• _What you will do_
The task calls for an exact copy of the records, without any images.

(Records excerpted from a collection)
================

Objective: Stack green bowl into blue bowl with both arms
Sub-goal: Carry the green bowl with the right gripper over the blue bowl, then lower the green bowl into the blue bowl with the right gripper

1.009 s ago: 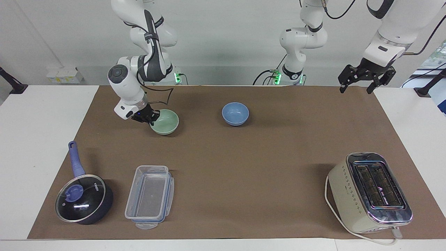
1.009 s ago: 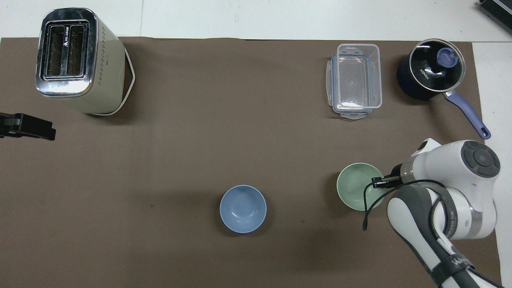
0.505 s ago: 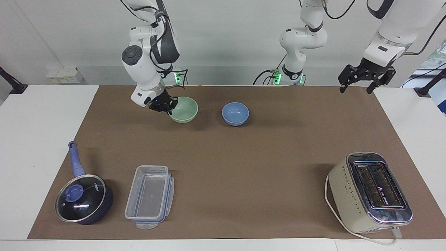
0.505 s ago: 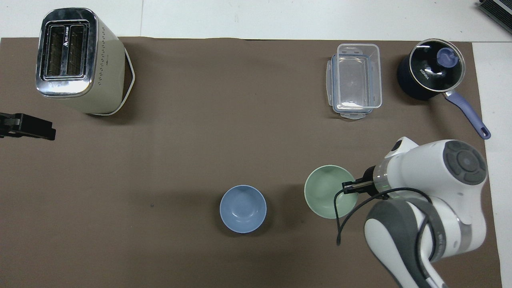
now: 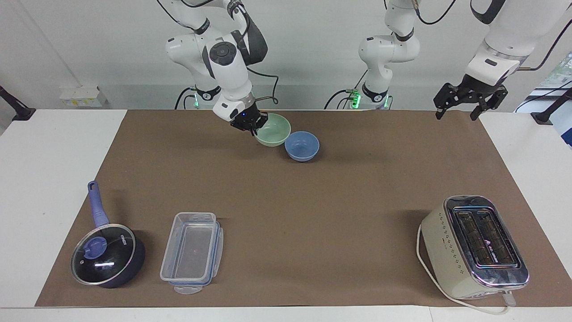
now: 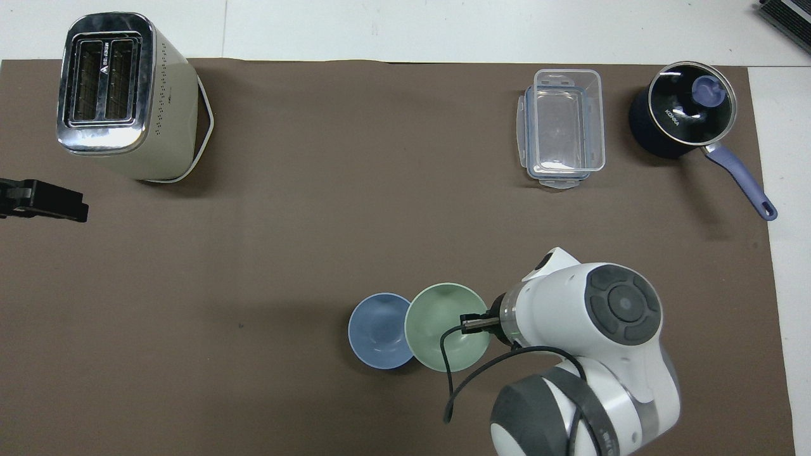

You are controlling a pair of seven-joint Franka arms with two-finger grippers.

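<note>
**Green bowl in the air, nearly at the blue one**

I am the right arm, and my right pincer (image 5: 255,129) is clamped tight on the rim of the green bowl (image 5: 273,130), at the rim's edge toward my own end of the bench. The bowl hangs clear of the brown mat (image 5: 286,214), tipped a little, its mouth up. It sits just beside the blue bowl (image 5: 302,146); from above the green rim (image 6: 447,326) overlaps the blue bowl's edge (image 6: 379,329), but in the facing view I judge that as height only, not contact. The blue bowl rests on the mat, near the robots' end and about midway between the two bases.

My partner's left pincer (image 5: 470,101) waits with its fingers spread wide and nothing in them, raised over the mat's corner at its own end, well apart from both bowls.

So the step in hand is the carry: pick-up done, placing not yet done. What the next move calls for, as I read it, is a little more travel toward the left arm's end until the green bowl is centred over the blue one, levelling it so it seats rather than wedges, then a straight descent and release. Since I grip the rim, my fingers must stay clear of the blue wall on the way down. Both bowls being the same size, a poor centring would likely leave the green one perched crooked.
</note>
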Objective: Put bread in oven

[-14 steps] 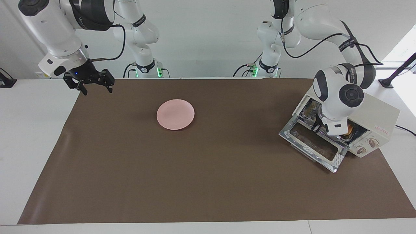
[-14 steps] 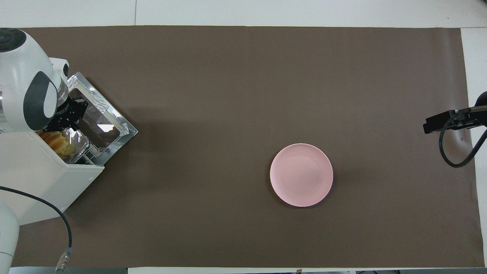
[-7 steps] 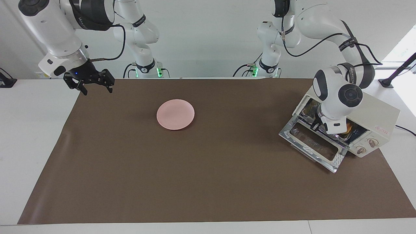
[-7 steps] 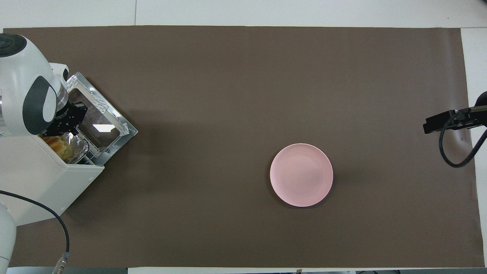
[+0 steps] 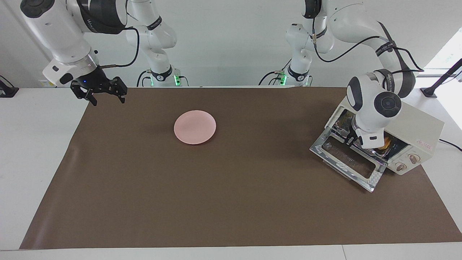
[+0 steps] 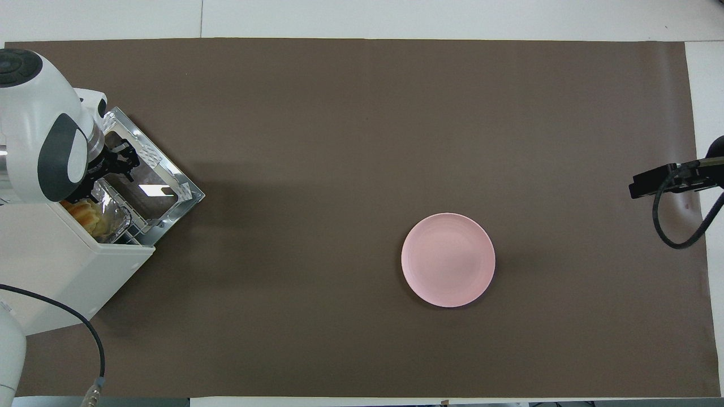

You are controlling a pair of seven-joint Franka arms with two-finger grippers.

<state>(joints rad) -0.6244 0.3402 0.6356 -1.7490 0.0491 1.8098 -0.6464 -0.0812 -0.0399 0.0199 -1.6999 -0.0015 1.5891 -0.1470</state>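
The white tabletop (image 5: 36,144) carries a brown mat (image 5: 231,202). On the mat lie a pink plate (image 5: 195,127) and, toward the left arm's end, the oven (image 5: 422,131).

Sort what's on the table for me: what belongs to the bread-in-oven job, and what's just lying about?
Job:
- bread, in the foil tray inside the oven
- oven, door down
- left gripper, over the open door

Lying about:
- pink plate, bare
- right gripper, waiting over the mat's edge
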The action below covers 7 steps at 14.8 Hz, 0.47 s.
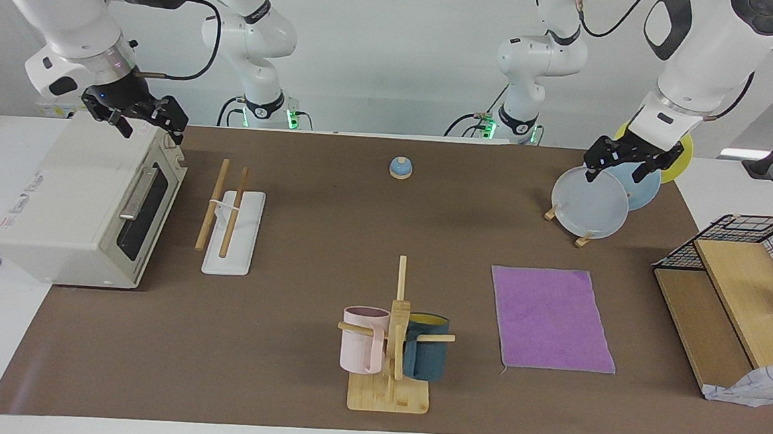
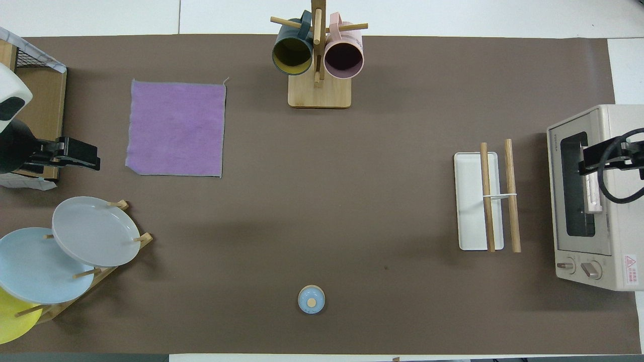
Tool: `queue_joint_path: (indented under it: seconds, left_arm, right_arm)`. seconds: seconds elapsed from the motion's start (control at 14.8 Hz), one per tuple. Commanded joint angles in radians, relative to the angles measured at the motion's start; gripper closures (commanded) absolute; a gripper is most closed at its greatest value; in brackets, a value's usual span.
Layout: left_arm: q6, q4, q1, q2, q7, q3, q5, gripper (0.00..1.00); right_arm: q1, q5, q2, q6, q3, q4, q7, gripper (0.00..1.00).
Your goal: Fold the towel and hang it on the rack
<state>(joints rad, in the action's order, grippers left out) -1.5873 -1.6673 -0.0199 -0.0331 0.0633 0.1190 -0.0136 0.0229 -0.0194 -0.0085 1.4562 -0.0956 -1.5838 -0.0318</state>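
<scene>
Both hands are hanging spread and holding nothing while the towel is lying flat, unfolded, purple face up.

You are looking at the left hand hovering over the plate stand and the right hand over the toaster oven. On the overhead clock face, the towel is sitting at ten o'clock on the surface; the rack is standing at three o'clock, beside the oven, well apart from the towel. Between them, the mug stand is at twelve.
</scene>
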Motion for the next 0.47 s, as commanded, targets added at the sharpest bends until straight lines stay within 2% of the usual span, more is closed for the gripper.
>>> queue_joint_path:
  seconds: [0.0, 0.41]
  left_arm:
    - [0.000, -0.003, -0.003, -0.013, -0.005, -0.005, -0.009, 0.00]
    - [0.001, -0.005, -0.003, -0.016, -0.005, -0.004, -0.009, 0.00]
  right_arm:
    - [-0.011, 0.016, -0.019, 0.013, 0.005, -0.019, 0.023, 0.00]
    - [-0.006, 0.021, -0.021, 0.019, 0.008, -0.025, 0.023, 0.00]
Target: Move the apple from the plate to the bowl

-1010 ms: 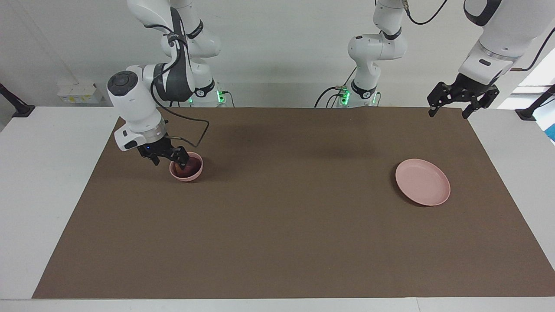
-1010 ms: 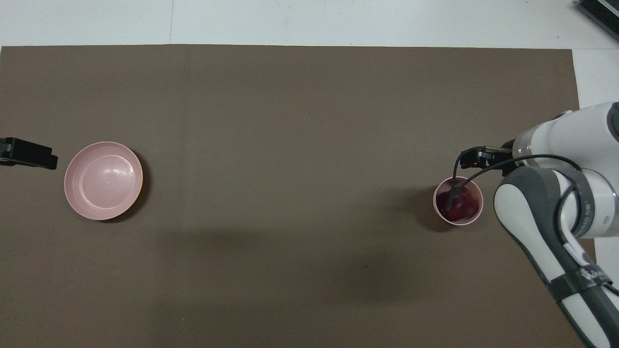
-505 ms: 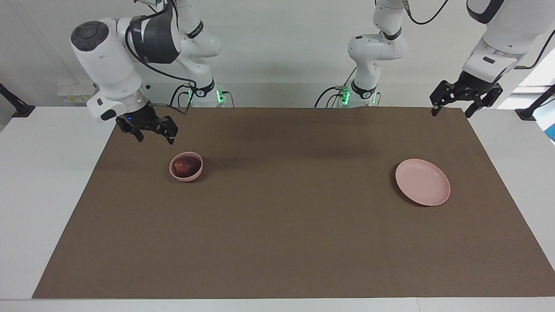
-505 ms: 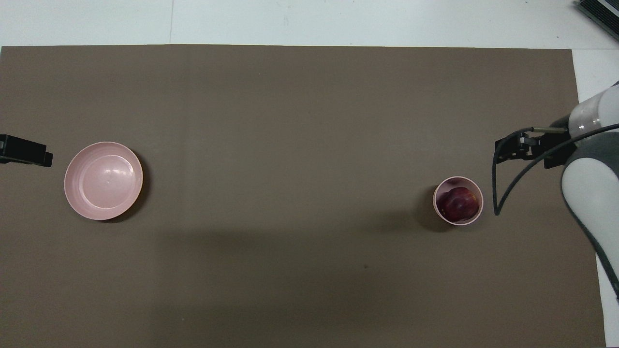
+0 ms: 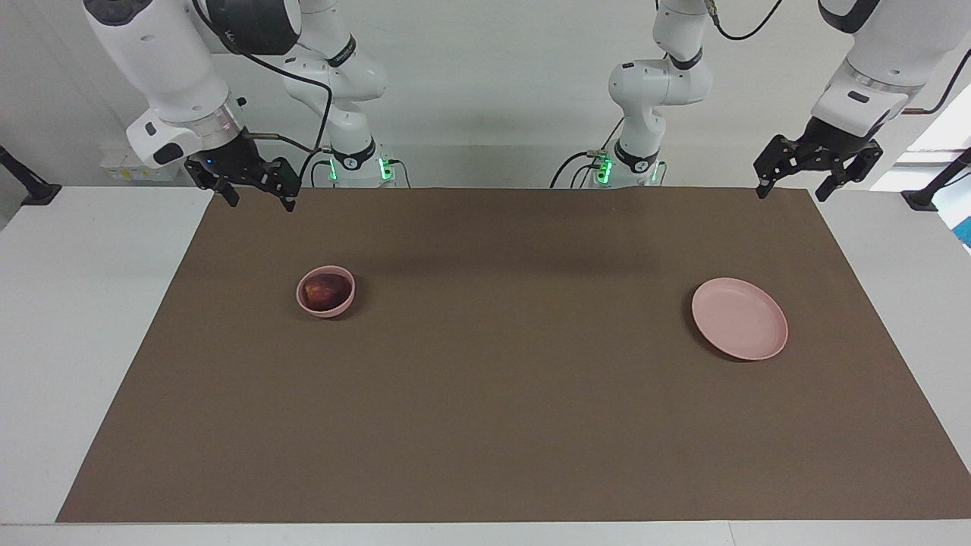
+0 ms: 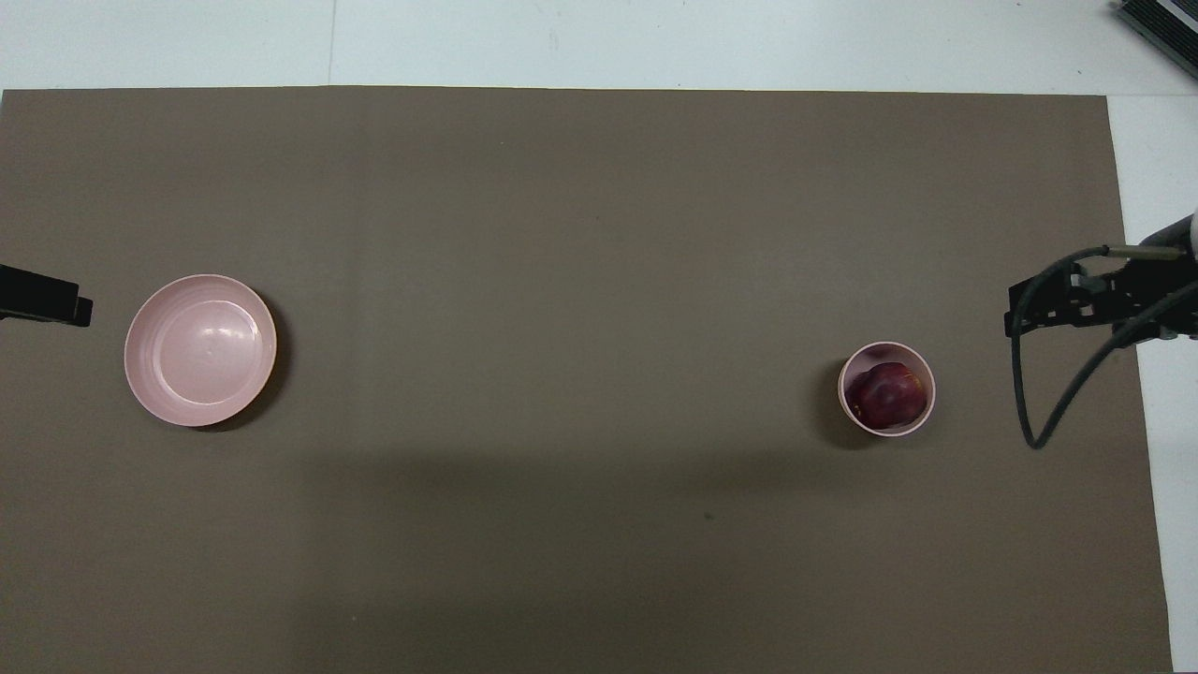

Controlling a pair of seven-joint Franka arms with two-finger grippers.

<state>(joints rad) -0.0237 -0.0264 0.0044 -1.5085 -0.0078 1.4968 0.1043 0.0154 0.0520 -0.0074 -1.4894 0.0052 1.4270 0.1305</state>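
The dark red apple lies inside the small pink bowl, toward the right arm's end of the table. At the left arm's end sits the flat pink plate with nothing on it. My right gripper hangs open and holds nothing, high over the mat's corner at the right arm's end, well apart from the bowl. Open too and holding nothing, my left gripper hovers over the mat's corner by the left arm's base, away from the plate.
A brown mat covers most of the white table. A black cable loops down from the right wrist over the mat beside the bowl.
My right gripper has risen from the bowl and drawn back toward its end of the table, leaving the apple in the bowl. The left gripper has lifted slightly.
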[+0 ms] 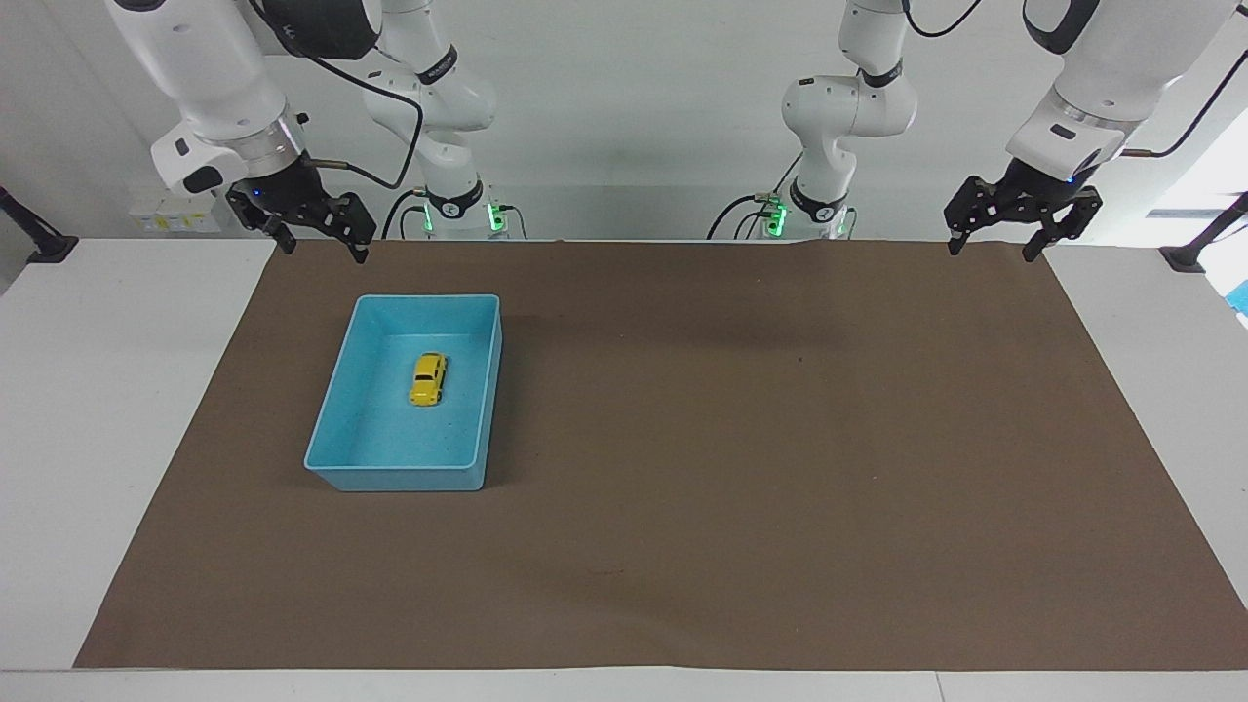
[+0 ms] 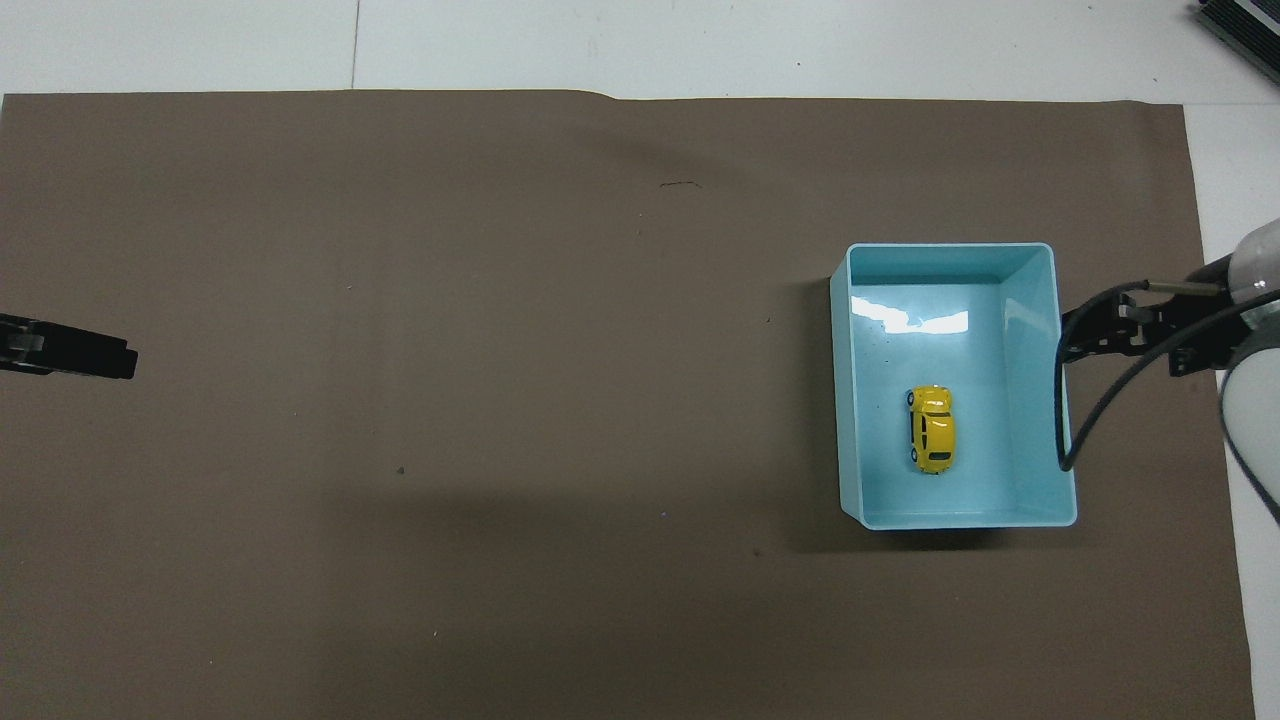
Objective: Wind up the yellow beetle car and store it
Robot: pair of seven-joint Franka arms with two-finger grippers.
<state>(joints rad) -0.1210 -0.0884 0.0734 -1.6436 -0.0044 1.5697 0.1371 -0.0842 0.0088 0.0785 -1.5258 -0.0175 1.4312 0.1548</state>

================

• _Answer area_
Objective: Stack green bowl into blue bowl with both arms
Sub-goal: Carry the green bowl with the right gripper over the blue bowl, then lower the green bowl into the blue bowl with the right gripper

1.009 s ago: 
1.009 s ago: 
0.505 s ago: 
0.505 s ago: 
now: 
now: 

You are controlling a pair of seven-joint Franka arms with two-finger grippers.

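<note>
**Green bowl in the air, nearly at the blue one**

I am the right arm, and my right pincer (image 5: 255,129) is clamped tight on the rim of the green bowl (image 5: 273,130), at the rim's edge toward my own end of the bench. The bowl hangs clear of the brown mat (image 5: 286,214), tipped a little, its mouth up. It sits just beside the blue bowl (image 5: 302,146); from above the green rim (image 6: 447,326) overlaps the blue bowl's edge (image 6: 379,329), but in the facing view I judge that as height only, not contact. The blue bowl rests on the mat, near the robots' end and about midway between the two bases.

My partner's left pincer (image 5: 470,101) waits with its fingers spread wide and nothing in them, raised over the mat's corner at its own end, well apart from both bowls.

So the step in hand is the carry: pick-up done, placing not yet done. What the next move calls for, as I read it, is a little more travel toward the left arm's end until the green bowl is centred over the blue one, levelling it so it seats rather than wedges, then a straight descent and release. Since I grip the rim, my fingers must stay clear of the blue wall on the way down. Both bowls being the same size, a poor centring would likely leave the green one perched crooked.
</note>
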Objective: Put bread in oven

[-14 steps] 
[-14 steps] 
[-7 steps] 
[-7 steps] 
[+0 steps] 
[+0 steps] 

You are controlling a pair of seven-joint Franka arms with two-finger grippers.

<state>(joints rad) -0.6244 0.3402 0.6356 -1.7490 0.0491 1.8098 -0.6464 -0.0812 -0.0399 0.0199 -1.6999 -0.0015 1.5891 -0.1470</state>
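The white tabletop (image 5: 36,144) carries a brown mat (image 5: 231,202). On the mat lie a pink plate (image 5: 195,127) and, toward the left arm's end, the oven (image 5: 422,131).

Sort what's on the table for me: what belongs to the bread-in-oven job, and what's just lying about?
Job:
- bread, in the foil tray inside the oven
- oven, door down
- left gripper, over the open door

Lying about:
- pink plate, bare
- right gripper, waiting over the mat's edge
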The action below covers 7 steps at 14.8 Hz, 0.47 s.
Tool: `queue_joint_path: (indented under it: seconds, left_arm, right_arm)`. seconds: seconds elapsed from the motion's start (control at 14.8 Hz), one per tuple. Commanded joint angles in radians, relative to the angles measured at the motion's start; gripper closures (commanded) absolute; a gripper is most closed at its greatest value; in brackets, a value's usual span.
Layout: left_arm: q6, q4, q1, q2, q7, q3, q5, gripper (0.00..1.00); right_arm: q1, q5, q2, q6, q3, q4, q7, gripper (0.00..1.00).
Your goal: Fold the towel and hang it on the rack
<state>(joints rad, in the action's order, grippers left out) -1.5873 -1.6673 -0.0199 -0.0331 0.0633 0.1190 -0.0136 0.0229 -0.0194 -0.0085 1.4562 -0.0956 -1.5838 -0.0318</state>
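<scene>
Both hands are hanging spread and holding nothing while the towel is lying flat, unfolded, purple face up.

You are looking at the left hand hovering over the plate stand and the right hand over the toaster oven. On the overhead clock face, the towel is sitting at ten o'clock on the surface; the rack is standing at three o'clock, beside the oven, well apart from the towel. Between them, the mug stand is at twelve.
</scene>
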Motion for the next 0.47 s, as commanded, targets added at the sharpest bends until straight lines stay within 2% of the usual span, more is closed for the gripper.
>>> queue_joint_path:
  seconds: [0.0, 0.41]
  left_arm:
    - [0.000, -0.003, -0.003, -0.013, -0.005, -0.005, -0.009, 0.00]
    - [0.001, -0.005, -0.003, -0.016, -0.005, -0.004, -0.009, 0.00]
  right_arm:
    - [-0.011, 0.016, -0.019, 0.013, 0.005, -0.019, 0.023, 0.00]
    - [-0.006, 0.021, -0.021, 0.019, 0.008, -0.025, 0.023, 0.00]
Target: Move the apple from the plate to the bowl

-1010 ms: 
-1010 ms: 
-505 ms: 
-505 ms: 
+0 ms: 
+0 ms: 

Controlling a pair of seven-joint Franka arms with two-finger grippers.

<state>(joints rad) -0.0237 -0.0264 0.0044 -1.5085 -0.0078 1.4968 0.1043 0.0154 0.0520 -0.0074 -1.4894 0.0052 1.4270 0.1305</state>
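The dark red apple lies inside the small pink bowl, toward the right arm's end of the table. At the left arm's end sits the flat pink plate with nothing on it. My right gripper hangs open and holds nothing, high over the mat's corner at the right arm's end, well apart from the bowl. Open too and holding nothing, my left gripper hovers over the mat's corner by the left arm's base, away from the plate.
A brown mat covers most of the white table. A black cable loops down from the right wrist over the mat beside the bowl.
My right gripper has risen from the bowl and drawn back toward its end of the table, leaving the apple in the bowl. The left gripper has lifted slightly.
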[+0 ms] 
[+0 ms] 
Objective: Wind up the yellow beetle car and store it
Robot: pair of seven-joint Franka arms with two-finger grippers.
<state>(joints rad) -0.1210 -0.0884 0.0734 -1.6436 -0.0044 1.5697 0.1371 -0.0842 0.0088 0.0785 -1.5258 -0.0175 1.4312 0.1548</state>

That finishes the output for this exercise.